The questions you ask would be covered in Chapter 3 of the NEC. This chapter in the 2002 code (the one I have available at the moment) runs some 106 pages. There is no way that I (or anyone else) could break that down to just a few sentences. Even limiting ourselves to Article 310 would take far more room than is available on this forum but here is what is said in Table 310.15(B)(2)(a) Adjustment factors for more than three current-carrying conductors in a raceway or cable For 4-6 Current-Carrying conductors you may only use 80% of the ampacity listed in Tables 310.16 through 310.19 as adjusted for ambient temperature if required. For 7-9 the factor is 70%. For 10-20 the factor is 50% and it goes on.

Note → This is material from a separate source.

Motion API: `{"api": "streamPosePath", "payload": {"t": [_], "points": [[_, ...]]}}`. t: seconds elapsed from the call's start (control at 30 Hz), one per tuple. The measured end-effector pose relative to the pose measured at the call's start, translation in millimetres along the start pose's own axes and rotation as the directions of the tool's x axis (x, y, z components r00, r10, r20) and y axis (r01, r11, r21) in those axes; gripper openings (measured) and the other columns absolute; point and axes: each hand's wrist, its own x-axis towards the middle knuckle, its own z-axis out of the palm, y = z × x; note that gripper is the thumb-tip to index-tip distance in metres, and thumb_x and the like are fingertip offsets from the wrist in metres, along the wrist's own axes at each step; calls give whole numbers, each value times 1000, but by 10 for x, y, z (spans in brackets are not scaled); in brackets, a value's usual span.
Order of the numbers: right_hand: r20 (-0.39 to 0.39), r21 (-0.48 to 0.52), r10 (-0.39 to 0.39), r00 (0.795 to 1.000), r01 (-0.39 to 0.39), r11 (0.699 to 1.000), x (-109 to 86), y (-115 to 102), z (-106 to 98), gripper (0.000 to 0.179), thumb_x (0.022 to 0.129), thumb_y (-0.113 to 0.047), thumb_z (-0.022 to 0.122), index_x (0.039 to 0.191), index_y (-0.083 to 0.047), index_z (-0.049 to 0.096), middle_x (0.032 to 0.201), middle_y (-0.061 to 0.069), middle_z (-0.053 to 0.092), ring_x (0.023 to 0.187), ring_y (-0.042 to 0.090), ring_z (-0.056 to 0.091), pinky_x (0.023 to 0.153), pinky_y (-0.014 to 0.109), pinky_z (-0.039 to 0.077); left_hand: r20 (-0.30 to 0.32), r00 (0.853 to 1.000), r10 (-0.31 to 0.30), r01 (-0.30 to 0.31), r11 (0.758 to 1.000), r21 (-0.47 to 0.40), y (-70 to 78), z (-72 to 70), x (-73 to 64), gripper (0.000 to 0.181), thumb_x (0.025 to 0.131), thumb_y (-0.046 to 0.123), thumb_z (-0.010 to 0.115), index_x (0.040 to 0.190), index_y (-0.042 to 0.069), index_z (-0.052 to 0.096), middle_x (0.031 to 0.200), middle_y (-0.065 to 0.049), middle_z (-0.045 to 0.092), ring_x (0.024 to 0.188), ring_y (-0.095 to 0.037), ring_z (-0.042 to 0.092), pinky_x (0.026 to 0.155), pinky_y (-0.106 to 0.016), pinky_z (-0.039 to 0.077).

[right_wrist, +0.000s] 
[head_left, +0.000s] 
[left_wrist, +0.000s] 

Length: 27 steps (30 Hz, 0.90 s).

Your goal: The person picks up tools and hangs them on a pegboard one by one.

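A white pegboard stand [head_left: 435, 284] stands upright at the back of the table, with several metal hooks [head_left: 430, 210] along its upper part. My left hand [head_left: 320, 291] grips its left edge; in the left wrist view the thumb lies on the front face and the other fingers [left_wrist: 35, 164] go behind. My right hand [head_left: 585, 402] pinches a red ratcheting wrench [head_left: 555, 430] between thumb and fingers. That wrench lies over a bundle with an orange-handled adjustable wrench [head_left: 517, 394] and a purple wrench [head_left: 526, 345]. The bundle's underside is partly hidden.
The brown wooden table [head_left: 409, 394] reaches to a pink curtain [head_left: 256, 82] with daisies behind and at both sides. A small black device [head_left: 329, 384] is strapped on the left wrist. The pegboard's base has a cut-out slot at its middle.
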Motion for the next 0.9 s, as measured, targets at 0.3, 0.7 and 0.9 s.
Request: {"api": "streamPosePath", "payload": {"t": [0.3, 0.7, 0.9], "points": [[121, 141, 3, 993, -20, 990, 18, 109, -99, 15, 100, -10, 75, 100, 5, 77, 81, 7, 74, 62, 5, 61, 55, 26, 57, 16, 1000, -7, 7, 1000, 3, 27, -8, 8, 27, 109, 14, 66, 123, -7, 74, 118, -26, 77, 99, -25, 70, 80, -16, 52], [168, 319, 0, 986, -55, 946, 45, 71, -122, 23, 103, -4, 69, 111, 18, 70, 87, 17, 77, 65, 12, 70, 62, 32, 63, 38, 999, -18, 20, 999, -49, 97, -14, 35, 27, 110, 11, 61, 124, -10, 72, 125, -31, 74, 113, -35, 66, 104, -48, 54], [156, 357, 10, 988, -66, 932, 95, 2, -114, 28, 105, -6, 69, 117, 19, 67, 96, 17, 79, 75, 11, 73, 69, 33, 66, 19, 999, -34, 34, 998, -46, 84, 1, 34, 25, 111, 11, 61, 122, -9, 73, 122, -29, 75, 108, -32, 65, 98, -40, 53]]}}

BUT, remember that this is for conductors in a raceway or cable. You are using several cables, each of which contain no more than three current-carrying conductors. Therefore, there is no clear answer to your question. Using the "stackers" keeps the individual cables separate and that allows for the free air to cool the individual cables. In my opinion (which if accompanied with a dollar bill will get you a cheap cup of coffee) as long as you use the stackers and DO NOT "bundle" the individual cables (don't use ty-wraps for a neat job) you can ignore the derating requirements in this particular situation. Likewise, since running the cables through the hole in the framing member will be less than the 24 inch maximum for not derating you do not have to derate for running all the cables through the same hole.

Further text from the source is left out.